Старший опять затеял разговор о том, чтобы уйти в партизаны. Бондаревич пообещал через связных сообщить им решение командования.
Встречали нас в отряде с большой радостью, как будто мы совершили подвиг. Мы даже немножко загордились.
Эта соль была настоящим богатством, которое помогло отряду вынести труднейшее испытание, вскоре выпавшее на нашу долю.
В Станьково я больше не показывала носа. Белье свое стирала под елками на морозе. Выносила из землянки нагретое ведро воды и там же мыла голову и сама мылась. Морж не морж, а близко к этому. Смены белья и верхней одежды у меня не было. Накину после мытья и стирки на голое тело юбчонку с кофточкой, поверх пальто, на голову платок. В таком виде просушу над костром нижнее белье, переоденусь — и вот я снова чистая. Или уж мы были загаданы такими здоровыми, не подверженными всяким простудам, или в то время вообще болеть было «не положено», но я не помню, чтобы кто-нибудь из партизан простужался.

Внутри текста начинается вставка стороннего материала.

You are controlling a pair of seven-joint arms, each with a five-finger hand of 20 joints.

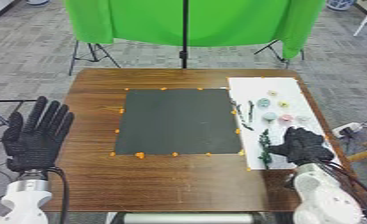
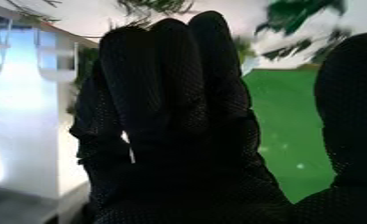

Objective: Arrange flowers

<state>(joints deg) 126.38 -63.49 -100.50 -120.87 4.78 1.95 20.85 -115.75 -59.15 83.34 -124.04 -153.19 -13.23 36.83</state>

На неудобства никто у нас не жаловался, не роптал. Какая-никакая, а крыша над головой была: жили в землянках, спали на соломе. Были у нас свой портной и парикмахер, даже санвзвод — отдельная землянка, с настоящими полами, с железными кроватями, с белыми простынями, с хорошим столом под клеенкой, только не было медикаментов и перевязочных материалов.
Почти все, пока была возможность, навещали родных и знакомых в селах, мылись там в банях и меняли белье.
Как-то дядя Николай и Марат поехали к бабе Мариле «на санобработку», а ночью вдруг вернулись — и сразу в санвзвод. Узнаю: Марат ранен! Я бегом к землянке — лежит мой малыш бледный, большая головенка его на тонкой шее повернута набок, на лбу капельки пота.
Оказывается, перед тем как мыться, Марат решил почистить пистолет, но каким-то образом забыл, что в стволе остался патрон. Раздался выстрел: ранение было сквозное у кисти, несколько дней он температурил, не мог есть. Заботились о нем все — и командиры и рядовые. И разведчики — особенно разведчики. Даже из «Боевого» пеклась о нем вся разведка.
Я к нему бегала каждую свободную минуту. Принести ему я ничего не могла, да и где было взять? А вот наши разведчики и разведчики «Боевого» добывали кое-чего. Почти во всех ближайших деревнях знали и любили нашего малыша и посылали «для раненого Марата» гостинцы: мед, яички, масло, даже кто-то прислал свежие пирожки.
Знали его уже хорошо и полицаи, и каратели. Знали и охотились за ним.
Райкович и другие ребята из «Боевого» заверяли меня, что я смогла бы стать хорошей разведчицей. Сама я всем сердцем рвалась в разведку. Эта мысль не давала мне покоя. И только долг перед своими товарищами, принявшими меня в отряд, останавливал меня. Все же я решила посоветоваться с Маратом, как быть.